Exercise objective: Go through the material underneath and show every line where the string "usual" occurs.

Data for this task:
========================================

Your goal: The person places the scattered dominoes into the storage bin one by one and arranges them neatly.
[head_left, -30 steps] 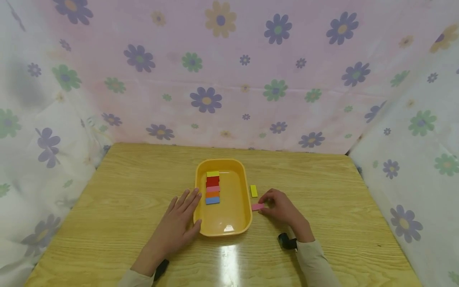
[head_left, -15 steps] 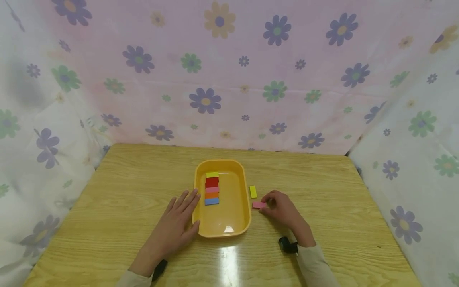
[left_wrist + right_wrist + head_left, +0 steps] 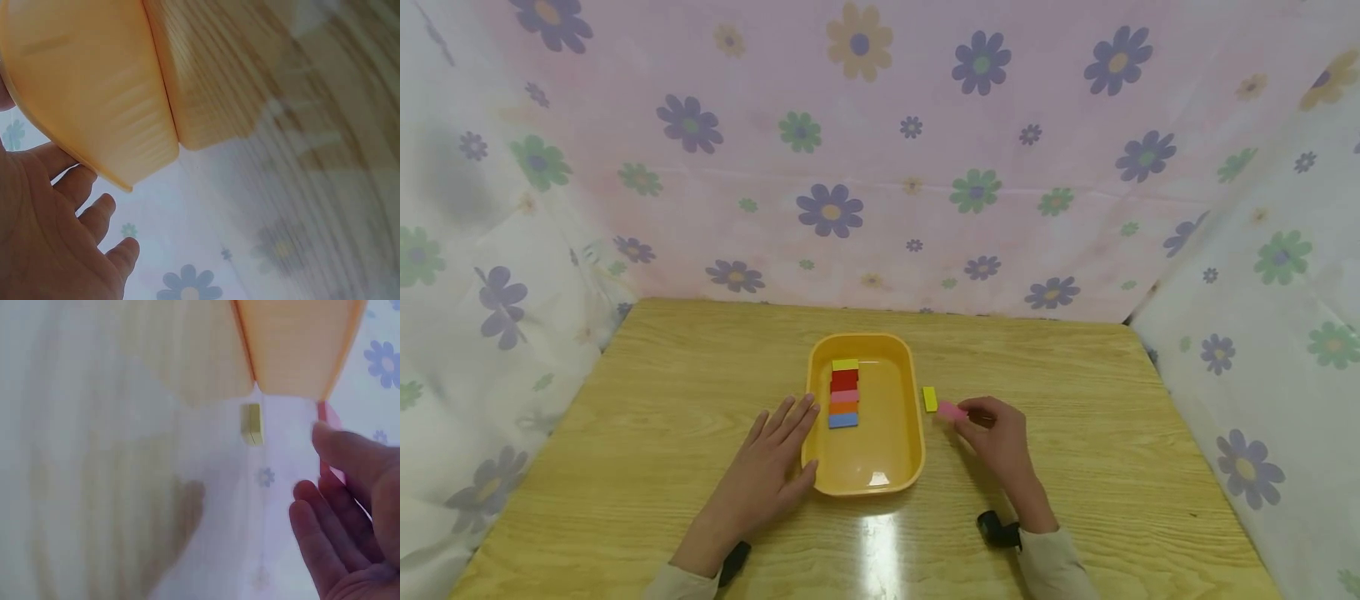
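A yellow plastic tray (image 3: 880, 458) stands mid-table, holding a row of flat coloured blocks along its left side: yellow (image 3: 845, 365), red (image 3: 844, 380), pink (image 3: 844, 397), orange (image 3: 843, 408) and blue (image 3: 843, 421). My left hand (image 3: 767, 475) rests on the tray's left rim, fingers extended; the left wrist view shows the fingertips at the tray edge (image 3: 75, 156). Between thumb and fingers my right hand (image 3: 1000, 442) pinches a pink block (image 3: 951, 411), raised off the table right of the tray. Close by, a yellow block (image 3: 929, 399) lies on the table beside the tray's right wall.
The wooden table (image 3: 700, 358) has a flowered curtain (image 3: 880, 167) behind it and at both sides. Black wrist cameras sit below each hand, the right one (image 3: 997, 530) fully visible. A light reflection shines on the table in front of the tray.
My right hand has lifted the pink block from the table and moved it slightly away and to the right. The left hand has stayed at the tray's rim.
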Demonstrator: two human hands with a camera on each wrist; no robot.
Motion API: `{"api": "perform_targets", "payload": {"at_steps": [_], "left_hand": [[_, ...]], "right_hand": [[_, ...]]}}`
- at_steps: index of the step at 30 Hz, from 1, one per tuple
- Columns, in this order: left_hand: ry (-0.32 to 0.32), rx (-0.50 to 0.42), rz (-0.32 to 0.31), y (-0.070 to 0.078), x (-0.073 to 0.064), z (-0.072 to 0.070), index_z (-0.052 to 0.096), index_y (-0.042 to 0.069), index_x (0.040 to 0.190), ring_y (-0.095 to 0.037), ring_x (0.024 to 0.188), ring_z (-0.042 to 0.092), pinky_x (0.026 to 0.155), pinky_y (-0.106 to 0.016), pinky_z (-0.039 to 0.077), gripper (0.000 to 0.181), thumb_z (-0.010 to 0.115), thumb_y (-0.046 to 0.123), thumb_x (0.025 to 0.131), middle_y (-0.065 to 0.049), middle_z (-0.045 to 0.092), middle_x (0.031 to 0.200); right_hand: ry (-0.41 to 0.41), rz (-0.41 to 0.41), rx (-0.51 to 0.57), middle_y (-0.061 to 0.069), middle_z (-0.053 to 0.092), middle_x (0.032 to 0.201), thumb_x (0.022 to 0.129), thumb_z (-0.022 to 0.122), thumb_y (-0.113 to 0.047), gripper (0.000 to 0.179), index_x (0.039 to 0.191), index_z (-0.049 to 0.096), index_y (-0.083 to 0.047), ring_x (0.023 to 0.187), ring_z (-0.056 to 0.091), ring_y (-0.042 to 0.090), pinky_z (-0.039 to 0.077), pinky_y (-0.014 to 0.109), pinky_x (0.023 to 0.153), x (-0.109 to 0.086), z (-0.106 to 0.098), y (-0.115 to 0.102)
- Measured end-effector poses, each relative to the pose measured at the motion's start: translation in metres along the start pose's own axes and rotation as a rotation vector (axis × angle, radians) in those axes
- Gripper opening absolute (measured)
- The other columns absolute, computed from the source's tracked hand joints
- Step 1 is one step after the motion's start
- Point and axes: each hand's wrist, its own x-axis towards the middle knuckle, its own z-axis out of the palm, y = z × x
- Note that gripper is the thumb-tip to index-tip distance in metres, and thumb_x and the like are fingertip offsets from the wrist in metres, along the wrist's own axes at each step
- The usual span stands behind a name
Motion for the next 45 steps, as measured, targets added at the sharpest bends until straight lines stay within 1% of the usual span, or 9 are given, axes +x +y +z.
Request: {"api": "perform_targets", "payload": {"at_steps": [4, 10, 12, 16, 19, 26, 31, 37, 45], "left_hand": [[0.019, 0.002, 0.013, 0.0, 0.0, 0.0, 0.041, 0.006, 0.156, -0.038, 0.151, 0.032, 0.117, -0.067, 0.027, 0.068, 0.062, 0.031, 0.096, -0.009, 0.035, 0.164], [-0.009, -0.008, -0.002, 0.0, 0.001, 0.0, 0.04, 0.007, 0.156, -0.036, 0.152, 0.029, 0.119, -0.065, 0.024, 0.068, 0.061, 0.032, 0.097, -0.007, 0.033, 0.165], [-0.015, -0.012, -0.006, -0.001, 0.001, 0.0, 0.04, 0.007, 0.157, -0.035, 0.153, 0.028, 0.12, -0.065, 0.023, 0.068, 0.061, 0.032, 0.097, -0.007, 0.032, 0.166], [-0.016, -0.022, -0.009, 0.0, 0.0, 0.0, 0.039, 0.007, 0.157, -0.035, 0.153, 0.027, 0.12, -0.065, 0.023, 0.068, 0.062, 0.031, 0.097, -0.007, 0.031, 0.166], [-0.021, -0.03, -0.017, 0.001, 0.0, -0.001, 0.038, 0.008, 0.158, -0.035, 0.154, 0.027, 0.12, -0.065, 0.022, 0.068, 0.061, 0.031, 0.098, -0.006, 0.03, 0.167], [-0.02, -0.038, -0.024, 0.001, -0.001, 0.0, 0.039, 0.008, 0.157, -0.035, 0.154, 0.027, 0.12, -0.066, 0.021, 0.067, 0.06, 0.032, 0.098, -0.006, 0.031, 0.166], [-0.019, -0.041, -0.026, 0.001, -0.002, 0.002, 0.039, 0.008, 0.157, -0.036, 0.154, 0.027, 0.12, -0.066, 0.021, 0.067, 0.062, 0.031, 0.098, -0.006, 0.031, 0.167], [-0.019, -0.037, -0.03, 0.0, -0.003, 0.001, 0.039, 0.008, 0.158, -0.036, 0.154, 0.026, 0.12, -0.066, 0.021, 0.068, 0.062, 0.031, 0.098, -0.005, 0.03, 0.167], [-0.024, -0.04, -0.036, 0.001, -0.002, 0.002, 0.037, 0.009, 0.158, -0.035, 0.154, 0.025, 0.12, -0.065, 0.02, 0.069, 0.061, 0.033, 0.099, -0.005, 0.028, 0.168]], "right_hand": [[0.081, 0.047, 0.107, 0.019, 0.075, 0.101, 0.082, 0.082, 0.003, 0.019, 0.101, 0.077, 0.002, 0.095, 0.074, 0.031, 0.062, 0.031, 0.081, -0.004, 0.004, -0.001], [0.209, 0.063, 0.288, 0.026, 0.074, 0.098, 0.078, 0.082, 0.009, 0.019, 0.097, 0.077, 0.006, 0.082, 0.073, 0.01, 0.06, 0.02, 0.071, -0.006, 0.01, -0.007], [0.228, 0.09, 0.337, 0.022, 0.075, 0.096, 0.08, 0.081, 0.008, 0.018, 0.097, 0.077, 0.007, 0.08, 0.072, 0.006, 0.061, 0.02, 0.071, -0.006, 0.011, -0.01], [0.21, 0.183, 0.503, 0.008, 0.077, 0.093, 0.087, 0.078, 0.0, 0.022, 0.105, 0.074, 0.011, 0.082, 0.075, 0.014, 0.063, 0.028, 0.073, -0.009, 0.016, -0.015], [0.17, 0.22, 0.578, 0.0, 0.077, 0.096, 0.091, 0.076, -0.005, 0.029, 0.112, 0.071, 0.013, 0.083, 0.075, 0.018, 0.063, 0.03, 0.072, -0.011, 0.018, -0.02], [0.145, 0.196, 0.604, 0.0, 0.078, 0.098, 0.09, 0.075, 0.0, 0.029, 0.117, 0.069, 0.01, 0.078, 0.074, 0.015, 0.061, 0.025, 0.062, -0.018, 0.025, -0.036], [0.116, 0.195, 0.617, 0.001, 0.078, 0.094, 0.088, 0.075, 0.002, 0.029, 0.115, 0.068, 0.009, 0.078, 0.074, 0.016, 0.061, 0.026, 0.06, -0.024, 0.032, -0.049], [0.055, 0.186, 0.624, 0.001, 0.077, 0.089, 0.086, 0.076, 0.005, 0.034, 0.117, 0.065, 0.014, 0.076, 0.075, 0.018, 0.061, 0.027, 0.059, -0.032, 0.047, -0.059], [0.004, 0.159, 0.668, 0.005, 0.077, 0.093, 0.086, 0.077, 0.002, 0.031, 0.117, 0.069, 0.004, 0.076, 0.074, 0.014, 0.06, 0.025, 0.057, -0.038, 0.066, -0.07]]}}
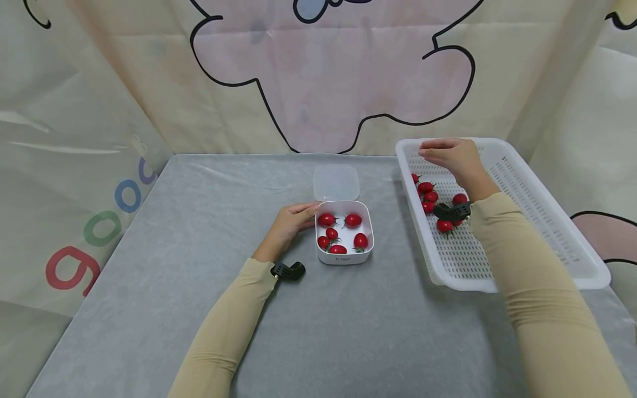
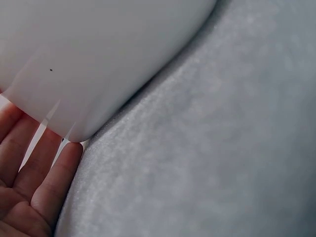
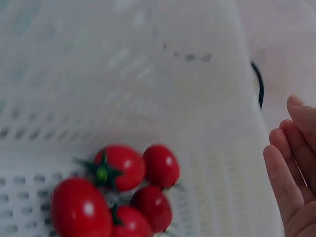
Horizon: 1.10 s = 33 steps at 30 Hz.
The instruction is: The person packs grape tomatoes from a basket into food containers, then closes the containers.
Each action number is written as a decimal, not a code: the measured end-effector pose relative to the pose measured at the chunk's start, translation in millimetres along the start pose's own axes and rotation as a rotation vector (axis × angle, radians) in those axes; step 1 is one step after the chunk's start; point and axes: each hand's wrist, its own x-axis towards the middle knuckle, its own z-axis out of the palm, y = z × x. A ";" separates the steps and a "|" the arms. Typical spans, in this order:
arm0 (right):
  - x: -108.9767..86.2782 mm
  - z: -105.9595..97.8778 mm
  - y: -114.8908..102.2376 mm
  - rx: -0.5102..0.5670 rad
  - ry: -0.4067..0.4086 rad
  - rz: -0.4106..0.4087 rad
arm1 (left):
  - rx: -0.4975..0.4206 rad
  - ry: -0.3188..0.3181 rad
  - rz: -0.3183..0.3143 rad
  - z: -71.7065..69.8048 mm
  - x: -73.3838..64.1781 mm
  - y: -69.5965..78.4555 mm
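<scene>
I have the left hand [image 1: 293,222] resting straight fingers against the left wall of a white square food container [image 1: 345,258]. Six cherry tomatoes [image 1: 353,220] lie inside; a translucent lid [image 1: 336,182] lies just behind. Rightward, I see more cherry tomatoes [image 1: 460,199] in a white perforated basket [image 1: 542,221], the right hand [image 1: 454,157] above, fingers straight, thumb gap narrow.

The left sleeve [image 1: 224,331] and right sleeve [image 1: 542,298] are plain beige, long and close-fitting, with soft creases. At the end of each is a black, curved band [image 1: 290,271]; the left hand [image 1: 290,226] and right hand [image 1: 461,161] are bare.
</scene>
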 end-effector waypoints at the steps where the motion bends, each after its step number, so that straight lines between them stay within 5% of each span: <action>1: 1.5 -2.2 3.2 -0.039 0.000 0.010 | 0.002 -0.001 0.001 0.1 -0.1 0.0; 11: 13.0 -8.4 28.2 -0.234 -0.055 0.093 | 0.011 -0.005 0.001 0.3 -0.3 0.2; 21: 18.0 -3.1 38.6 -0.194 -0.121 0.120 | 0.018 0.005 -0.001 0.9 -2.3 3.2; 33: 26.1 5.7 45.9 -0.297 -0.120 0.065 | 0.006 -0.007 0.003 0.0 -0.3 1.4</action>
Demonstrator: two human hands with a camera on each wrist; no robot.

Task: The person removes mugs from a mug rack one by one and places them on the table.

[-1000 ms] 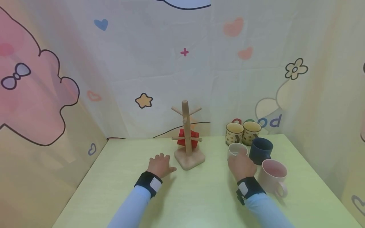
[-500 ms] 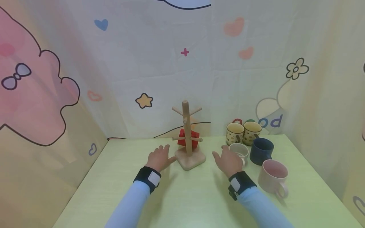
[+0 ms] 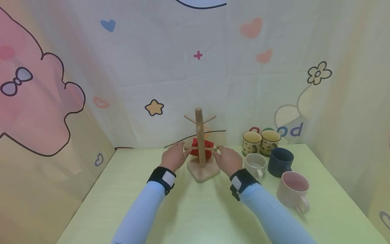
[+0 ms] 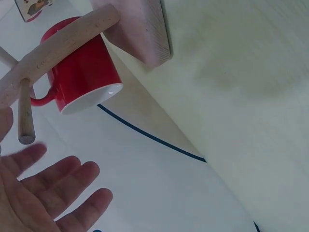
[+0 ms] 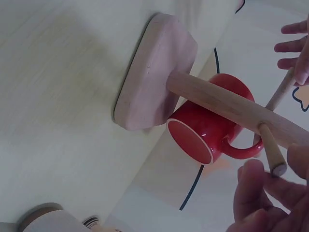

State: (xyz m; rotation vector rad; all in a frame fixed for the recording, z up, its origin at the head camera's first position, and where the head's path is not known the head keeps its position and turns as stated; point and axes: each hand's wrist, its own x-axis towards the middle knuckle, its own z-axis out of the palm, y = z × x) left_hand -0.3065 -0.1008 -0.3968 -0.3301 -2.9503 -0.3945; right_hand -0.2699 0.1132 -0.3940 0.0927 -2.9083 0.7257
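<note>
A wooden mug tree (image 3: 199, 135) stands upright near the back of the table. Behind its post a red mug (image 4: 87, 72) is tilted, its handle beside the lower pegs; the right wrist view shows the handle (image 5: 241, 152) close to a rear peg. My left hand (image 3: 174, 157) is at the tip of the lower left peg (image 4: 26, 116), fingers mostly extended and nothing held. At the tip of the lower right peg (image 5: 273, 150) is my right hand (image 3: 228, 160), thumb and loosely bent fingers around it; a firm grip is not visible.
On the right side of the table are a white mug (image 3: 255, 164), a dark blue mug (image 3: 279, 163), a pink mug (image 3: 290, 191) and two patterned cream mugs (image 3: 251, 144). A printed curtain (image 3: 170, 74) hangs behind the table (image 3: 195, 217).
My right hand has left the white mug and moved left to the mug tree. My left hand has moved forward to its left peg. The mugs look unmoved.
</note>
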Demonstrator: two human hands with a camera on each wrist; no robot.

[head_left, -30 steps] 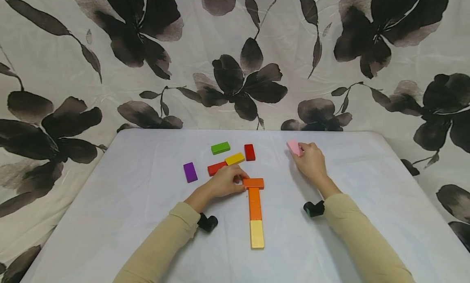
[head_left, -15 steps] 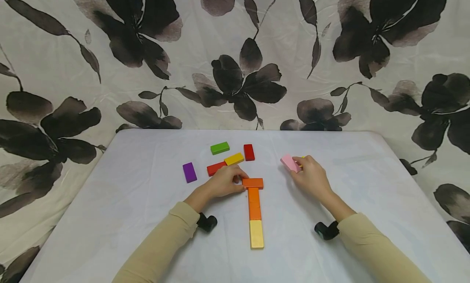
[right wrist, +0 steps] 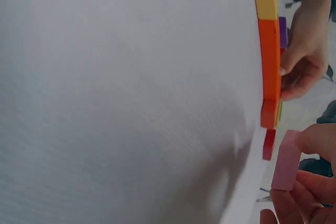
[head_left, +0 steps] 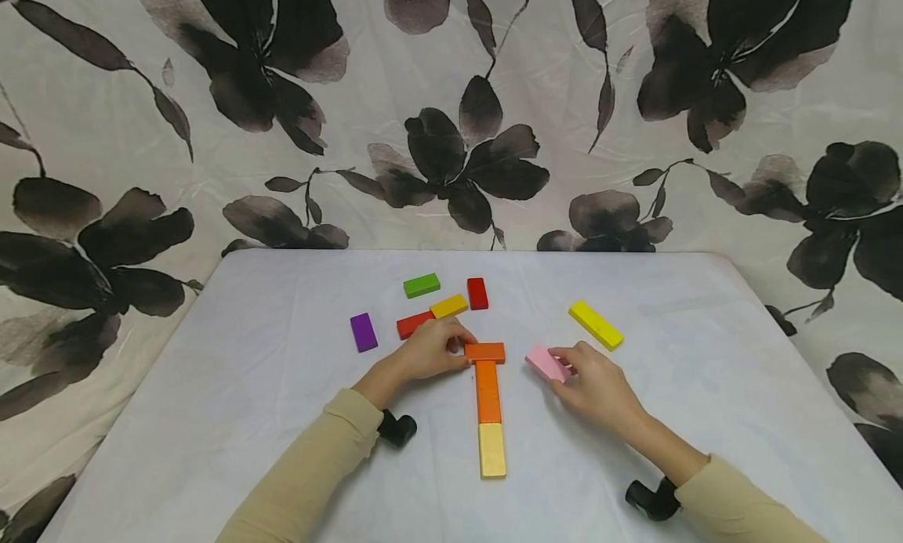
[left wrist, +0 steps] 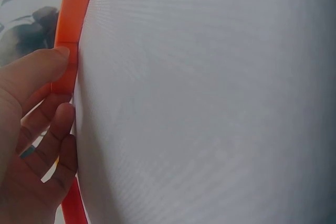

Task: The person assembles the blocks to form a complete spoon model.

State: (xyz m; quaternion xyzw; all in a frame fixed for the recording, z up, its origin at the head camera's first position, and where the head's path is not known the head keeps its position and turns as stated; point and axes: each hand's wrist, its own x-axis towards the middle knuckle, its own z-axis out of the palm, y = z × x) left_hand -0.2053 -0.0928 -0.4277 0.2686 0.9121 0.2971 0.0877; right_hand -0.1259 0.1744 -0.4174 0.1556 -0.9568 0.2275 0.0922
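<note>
The left hand (head_left: 425, 349), nearly closed, pinched the crossways orange block (head_left: 488, 353). Right of that block, the right hand (head_left: 598, 386), nearly closed too, pinched a pink block (head_left: 545, 363).

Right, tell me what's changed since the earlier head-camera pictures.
The right hand has carried the pink block closer in and leftward, toward the orange crosspiece, uncovering the long yellow block. The left hand still holds the crosspiece; the other blocks stayed put.
</note>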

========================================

Solution below:
- The usual span stands behind a name
Motion for the next 45 steps, as measured, targets added at the sharpest bends until straight lines stay within 1% of the usual span, or 9 are given, axes +x +y +z.

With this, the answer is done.